The public perception of scholarship and criticism is shaped by instances where objectivity has failed. Everybody knows stories of novelists reviewing the work of their friends, poetic rivals going after each other in the press, lavishly illustrated encomiums to this or that artist published with the estate’s blessing. The influence of estates on scholarship tarnishes public perception of scholarship, makes it even harder on most scholars, those who strive for objectivity, strive for honest and thorough discussion of works and artists we find important. And these estates, with the power to withhold permission when one writes what they don’t want written—the power to withhold permission simply because the books are selling just fine, thank you, we don’t need a scholar nosing around and upsetting things—these shortsighted estates not only frustrate scholars, like me, but they fail in their role as stewards of the reputations of artists and writers with which they have been entrusted.

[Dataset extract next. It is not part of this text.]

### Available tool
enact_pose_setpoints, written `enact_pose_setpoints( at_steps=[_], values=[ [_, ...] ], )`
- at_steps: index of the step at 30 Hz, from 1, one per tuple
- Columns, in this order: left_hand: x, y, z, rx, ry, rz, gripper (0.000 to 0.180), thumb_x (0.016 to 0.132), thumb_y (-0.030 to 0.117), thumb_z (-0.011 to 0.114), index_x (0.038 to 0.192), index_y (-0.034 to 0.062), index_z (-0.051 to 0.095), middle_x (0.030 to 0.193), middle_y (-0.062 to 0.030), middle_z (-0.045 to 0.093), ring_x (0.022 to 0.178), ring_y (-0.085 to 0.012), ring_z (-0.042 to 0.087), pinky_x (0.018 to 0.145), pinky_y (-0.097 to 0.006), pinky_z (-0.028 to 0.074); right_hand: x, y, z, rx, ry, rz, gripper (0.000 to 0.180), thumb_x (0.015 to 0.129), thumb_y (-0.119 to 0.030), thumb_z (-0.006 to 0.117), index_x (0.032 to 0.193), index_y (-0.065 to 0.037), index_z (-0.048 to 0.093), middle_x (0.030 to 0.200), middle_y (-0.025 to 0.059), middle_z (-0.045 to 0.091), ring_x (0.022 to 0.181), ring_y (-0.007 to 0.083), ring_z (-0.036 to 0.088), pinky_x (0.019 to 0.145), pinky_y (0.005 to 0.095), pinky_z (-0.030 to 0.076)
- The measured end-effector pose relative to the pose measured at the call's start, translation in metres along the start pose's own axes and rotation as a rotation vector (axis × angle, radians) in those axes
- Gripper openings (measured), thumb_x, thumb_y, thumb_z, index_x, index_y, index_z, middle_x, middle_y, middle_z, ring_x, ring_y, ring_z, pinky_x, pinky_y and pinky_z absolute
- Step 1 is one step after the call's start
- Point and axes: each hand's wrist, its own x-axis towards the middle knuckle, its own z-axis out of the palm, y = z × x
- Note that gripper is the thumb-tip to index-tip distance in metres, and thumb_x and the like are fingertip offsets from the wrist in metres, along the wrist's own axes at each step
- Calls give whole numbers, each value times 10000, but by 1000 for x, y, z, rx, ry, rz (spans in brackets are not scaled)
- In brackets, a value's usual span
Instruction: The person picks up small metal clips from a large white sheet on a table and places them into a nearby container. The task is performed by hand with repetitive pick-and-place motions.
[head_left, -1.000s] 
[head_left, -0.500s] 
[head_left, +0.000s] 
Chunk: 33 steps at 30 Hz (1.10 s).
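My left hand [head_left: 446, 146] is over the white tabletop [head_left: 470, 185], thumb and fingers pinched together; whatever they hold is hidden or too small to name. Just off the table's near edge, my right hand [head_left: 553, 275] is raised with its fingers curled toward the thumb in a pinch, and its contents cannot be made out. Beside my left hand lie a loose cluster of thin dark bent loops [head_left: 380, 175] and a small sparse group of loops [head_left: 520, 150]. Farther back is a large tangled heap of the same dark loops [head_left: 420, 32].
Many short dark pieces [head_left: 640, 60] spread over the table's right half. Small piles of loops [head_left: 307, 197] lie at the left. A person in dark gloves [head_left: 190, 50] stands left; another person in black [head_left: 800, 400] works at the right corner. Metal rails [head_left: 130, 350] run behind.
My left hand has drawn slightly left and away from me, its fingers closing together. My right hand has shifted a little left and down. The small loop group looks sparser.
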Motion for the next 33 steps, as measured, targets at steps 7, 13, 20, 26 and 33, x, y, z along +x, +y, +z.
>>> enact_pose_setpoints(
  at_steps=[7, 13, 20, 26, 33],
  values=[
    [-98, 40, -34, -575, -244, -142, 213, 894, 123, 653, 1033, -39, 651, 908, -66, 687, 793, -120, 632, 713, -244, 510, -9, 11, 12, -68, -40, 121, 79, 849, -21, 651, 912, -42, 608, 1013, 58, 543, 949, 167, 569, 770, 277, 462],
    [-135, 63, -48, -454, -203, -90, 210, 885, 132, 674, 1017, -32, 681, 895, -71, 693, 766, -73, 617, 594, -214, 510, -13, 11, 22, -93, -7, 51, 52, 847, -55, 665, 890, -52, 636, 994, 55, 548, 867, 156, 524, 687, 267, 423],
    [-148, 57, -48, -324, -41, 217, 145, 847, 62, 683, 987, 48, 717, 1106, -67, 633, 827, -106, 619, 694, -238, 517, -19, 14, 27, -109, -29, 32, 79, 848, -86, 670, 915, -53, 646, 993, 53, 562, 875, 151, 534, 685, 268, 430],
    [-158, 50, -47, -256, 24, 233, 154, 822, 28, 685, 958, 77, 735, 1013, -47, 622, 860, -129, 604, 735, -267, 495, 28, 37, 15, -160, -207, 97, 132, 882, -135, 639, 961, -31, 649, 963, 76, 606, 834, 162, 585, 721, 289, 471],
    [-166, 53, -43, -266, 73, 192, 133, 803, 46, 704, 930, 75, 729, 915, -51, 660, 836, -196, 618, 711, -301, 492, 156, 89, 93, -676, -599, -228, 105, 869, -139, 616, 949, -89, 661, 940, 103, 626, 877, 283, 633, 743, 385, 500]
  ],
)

So what’s the solution? Sadly, these practices are so deeply entrenched, so natural to writers and presses and their editors and lawyers and, yes, to estate executors (and their lawyers) that sometimes it seems all writers and scholars can do is mutter complaints to friends. If there is a solution, it requires that more scholars speak up. We need to out presses with too-strenuous permission guidelines (like Wayne State UP, who published my first book: a hard-working publisher of integrity who nonetheless should stand up for academic freedom, for the rights of the scholars and critics who write for them). We need to write essays like the one you’re reading, explain to the public how unreasonable estates can be about policing what’s said about the artists whose legacy they ostensibly curate.

What we have here—if you’ll forgive the military metaphor—is but one front in a larger war against the rigorous analysis of fact. It’s part of a war against the presentation of evidence, a war against thoughtful, good-faith argumentation and conscientious debate. It’s another front in the larger war against truth. Which side are you on?